┌─ THE DATA

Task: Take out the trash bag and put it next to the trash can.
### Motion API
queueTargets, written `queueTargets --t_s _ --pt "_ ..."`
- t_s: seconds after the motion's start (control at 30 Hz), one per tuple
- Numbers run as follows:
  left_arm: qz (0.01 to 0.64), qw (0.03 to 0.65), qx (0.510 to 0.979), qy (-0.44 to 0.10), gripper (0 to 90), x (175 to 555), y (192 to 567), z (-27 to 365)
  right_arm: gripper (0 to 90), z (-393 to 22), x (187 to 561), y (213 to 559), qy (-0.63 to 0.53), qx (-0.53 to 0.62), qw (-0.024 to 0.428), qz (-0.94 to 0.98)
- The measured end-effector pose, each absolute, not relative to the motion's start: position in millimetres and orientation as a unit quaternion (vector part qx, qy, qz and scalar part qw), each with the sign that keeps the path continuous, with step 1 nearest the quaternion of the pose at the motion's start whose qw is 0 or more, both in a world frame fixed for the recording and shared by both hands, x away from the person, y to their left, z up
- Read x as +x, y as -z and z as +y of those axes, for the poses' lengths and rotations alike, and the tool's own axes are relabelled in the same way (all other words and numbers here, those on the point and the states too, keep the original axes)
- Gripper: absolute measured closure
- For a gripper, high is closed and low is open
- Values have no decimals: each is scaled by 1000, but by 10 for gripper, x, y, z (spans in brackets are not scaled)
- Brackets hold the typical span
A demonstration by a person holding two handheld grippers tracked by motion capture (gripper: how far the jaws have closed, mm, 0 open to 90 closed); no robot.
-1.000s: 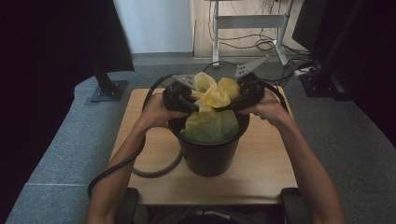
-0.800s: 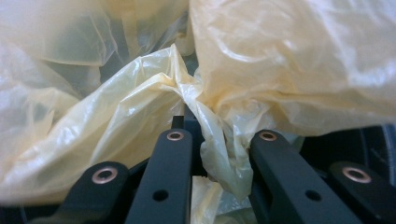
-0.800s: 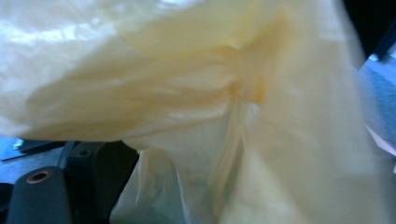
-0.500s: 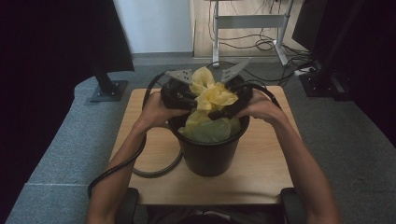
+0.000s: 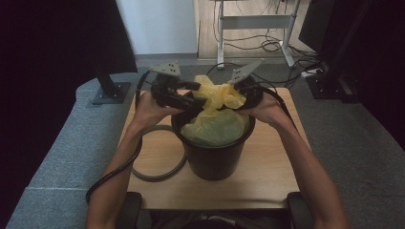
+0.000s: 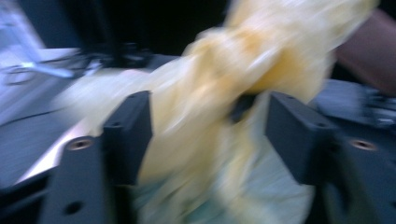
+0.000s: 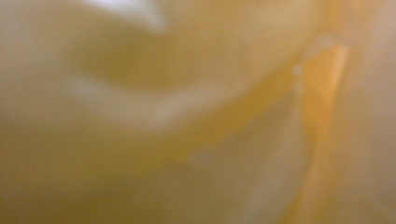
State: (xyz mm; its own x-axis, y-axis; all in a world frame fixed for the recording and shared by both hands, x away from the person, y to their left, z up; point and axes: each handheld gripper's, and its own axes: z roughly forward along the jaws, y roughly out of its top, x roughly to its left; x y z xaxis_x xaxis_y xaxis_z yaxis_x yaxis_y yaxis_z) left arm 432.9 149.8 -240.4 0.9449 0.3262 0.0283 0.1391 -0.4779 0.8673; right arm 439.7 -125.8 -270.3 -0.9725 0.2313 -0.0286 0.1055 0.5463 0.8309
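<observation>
The black bucket (image 5: 214, 152) stands in the middle of the bench (image 5: 157, 191), and everything else is easiest to place from it. A yellow plastic bag (image 5: 215, 125) lines the bucket; its body fills the bucket mouth, and its gathered top (image 5: 217, 95) rises as a bunch just above the far part of the rim.

The left tool (image 5: 198, 101) is above the left side of the rim, pointing toward the bunch. Its jaws have just been opening. In the left gripper view they stand spread, with the bag material (image 6: 219, 121) passing between them, and the pads (image 6: 133, 126) do not seem to press on it. So I judge that this tool has let go of the bag.

The right tool (image 5: 235, 101) is above the right side of the rim, also at the bunch. Its jaws have just been closing, and its own view is very close to yellow film (image 7: 196, 112). In the high view the jaws are hidden by the bag, but I judge they are pressed together on the gathered top.

The bunch lies between the two tools, and its long axis goes upward from the bucket. The next move probably turns on this: the right hand (image 5: 270, 110) holds the bunch, while the left tool, just beside it, must approach from the left side for a new grip.

A grey cable (image 5: 157, 169) makes a loop on the bench left of the bucket.
</observation>
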Motion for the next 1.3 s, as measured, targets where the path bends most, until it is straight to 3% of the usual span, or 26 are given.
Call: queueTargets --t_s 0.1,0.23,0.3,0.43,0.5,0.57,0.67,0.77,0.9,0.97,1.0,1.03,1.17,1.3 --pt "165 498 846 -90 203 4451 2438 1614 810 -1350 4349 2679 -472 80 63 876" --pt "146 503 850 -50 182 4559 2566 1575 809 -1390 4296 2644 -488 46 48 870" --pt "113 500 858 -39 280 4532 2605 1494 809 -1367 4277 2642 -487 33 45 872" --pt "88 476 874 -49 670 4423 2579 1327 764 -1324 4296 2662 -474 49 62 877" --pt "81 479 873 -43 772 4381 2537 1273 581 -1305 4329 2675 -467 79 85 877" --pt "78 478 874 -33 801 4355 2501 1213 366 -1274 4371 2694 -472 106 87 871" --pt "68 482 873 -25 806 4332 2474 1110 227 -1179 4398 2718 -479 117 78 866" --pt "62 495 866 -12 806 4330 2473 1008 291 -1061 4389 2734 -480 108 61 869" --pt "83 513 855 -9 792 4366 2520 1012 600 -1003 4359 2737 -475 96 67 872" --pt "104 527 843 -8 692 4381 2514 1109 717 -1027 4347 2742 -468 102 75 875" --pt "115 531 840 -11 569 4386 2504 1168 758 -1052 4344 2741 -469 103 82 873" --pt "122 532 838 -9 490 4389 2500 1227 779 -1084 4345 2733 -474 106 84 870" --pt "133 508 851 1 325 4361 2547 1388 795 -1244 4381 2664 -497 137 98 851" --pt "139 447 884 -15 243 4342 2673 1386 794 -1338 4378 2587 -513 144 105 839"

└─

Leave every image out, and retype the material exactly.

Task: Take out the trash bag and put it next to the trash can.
### Motion API
queueTargets, written `queueTargets --t_s _ --pt "_ ..."`
- t_s: seconds after the motion's start (control at 30 Hz), one per tuple
- Numbers run as follows:
  left_arm: qz (0.01 to 0.64), qw (0.03 to 0.65), qx (0.510 to 0.979), qy (-0.44 to 0.10), gripper (0 to 90), x (175 to 555), y (192 to 567), z (-27 to 365)
  right_arm: gripper (0 to 90), z (-393 to 22), x (187 to 561), y (213 to 559), qy (-0.63 to 0.53), qx (-0.53 to 0.62), qw (-0.024 to 0.428), qz (-0.94 to 0.98)
- The measured end-effector pose, each absolute, not relative to the motion's start: position in millimetres and orientation as a unit quaternion (vector part qx, qy, qz and scalar part qw), each with the sign that keeps the path continuous, with step 1 nearest the quaternion of the pose at the motion's start whose qw is 0 or more, both in a world frame fixed for the recording and shared by both hands, x away from the person, y to their left, z up
- Read x as +x, y as -z and z as +y of those axes, for the poses' lengths and rotations alike, and the tool's own axes are relabelled in the same way (all other words and numbers here, those on the point and the states too, keep the original axes)
- Gripper: absolute measured closure
- For a gripper, high is closed and low is open
- Values have no decimals: each is scaled by 1000, but by 10 for gripper, x, y, z (spans in brackets are not scaled)
- Brackets hold the typical span
A demonstration by a person holding two handheld grippers tracked by motion capture (gripper: how far the jaws have closed, mm, 0 open to 90 closed); no robot.
-1.000s: 
-0.800s: 
-0.800s: 
-0.500s: 
+0.000s: 
+0.000s: 
+0.000s: 
State: (xyz mm; its own x-axis, y-axis; all in a world frame fixed for the recording and shared by both hands, x away from the person, y to their left, z up; point and axes: each handheld gripper's, and its own axes: z roughly forward along the jaws, y roughly out of its top, x roughly to its left; x y z xaxis_x xaxis_y xaxis_z yaxis_x yaxis_y yaxis_z) left arm 432.9 149.8 -240.4 0.9449 0.3262 0.0283 0.1391 -0.4779 0.8673; right arm 439.7 -125.8 -270.3 -0.9725 0.2313 -0.0286 0.1055 0.5463 0.8309
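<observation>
The black bucket (image 5: 214, 152) stands in the middle of the bench (image 5: 157, 191), and everything else is easiest to place from it. A yellow plastic bag (image 5: 215, 125) lines the bucket; its body fills the bucket mouth, and its gathered top (image 5: 217, 95) rises as a bunch just above the far part of the rim.

The left tool (image 5: 198, 101) is above the left side of the rim, pointing toward the bunch. Its jaws have just been opening. In the left gripper view they stand spread, with the bag material (image 6: 219, 121) passing between them, and the pads (image 6: 133, 126) do not seem to press on it. So I judge that this tool has let go of the bag.

The right tool (image 5: 235, 101) is above the right side of the rim, also at the bunch. Its jaws have just been closing, and its own view is very close to yellow film (image 7: 196, 112). In the high view the jaws are hidden by the bag, but I judge they are pressed together on the gathered top.

The bunch lies between the two tools, and its long axis goes upward from the bucket. The next move probably turns on this: the right hand (image 5: 270, 110) holds the bunch, while the left tool, just beside it, must approach from the left side for a new grip.

A grey cable (image 5: 157, 169) makes a loop on the bench left of the bucket.
</observation>
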Motion for the next 1.3 s, as measured, targets where the path bends most, until it is straight to 3% of the usual span, or 26 are given.
Call: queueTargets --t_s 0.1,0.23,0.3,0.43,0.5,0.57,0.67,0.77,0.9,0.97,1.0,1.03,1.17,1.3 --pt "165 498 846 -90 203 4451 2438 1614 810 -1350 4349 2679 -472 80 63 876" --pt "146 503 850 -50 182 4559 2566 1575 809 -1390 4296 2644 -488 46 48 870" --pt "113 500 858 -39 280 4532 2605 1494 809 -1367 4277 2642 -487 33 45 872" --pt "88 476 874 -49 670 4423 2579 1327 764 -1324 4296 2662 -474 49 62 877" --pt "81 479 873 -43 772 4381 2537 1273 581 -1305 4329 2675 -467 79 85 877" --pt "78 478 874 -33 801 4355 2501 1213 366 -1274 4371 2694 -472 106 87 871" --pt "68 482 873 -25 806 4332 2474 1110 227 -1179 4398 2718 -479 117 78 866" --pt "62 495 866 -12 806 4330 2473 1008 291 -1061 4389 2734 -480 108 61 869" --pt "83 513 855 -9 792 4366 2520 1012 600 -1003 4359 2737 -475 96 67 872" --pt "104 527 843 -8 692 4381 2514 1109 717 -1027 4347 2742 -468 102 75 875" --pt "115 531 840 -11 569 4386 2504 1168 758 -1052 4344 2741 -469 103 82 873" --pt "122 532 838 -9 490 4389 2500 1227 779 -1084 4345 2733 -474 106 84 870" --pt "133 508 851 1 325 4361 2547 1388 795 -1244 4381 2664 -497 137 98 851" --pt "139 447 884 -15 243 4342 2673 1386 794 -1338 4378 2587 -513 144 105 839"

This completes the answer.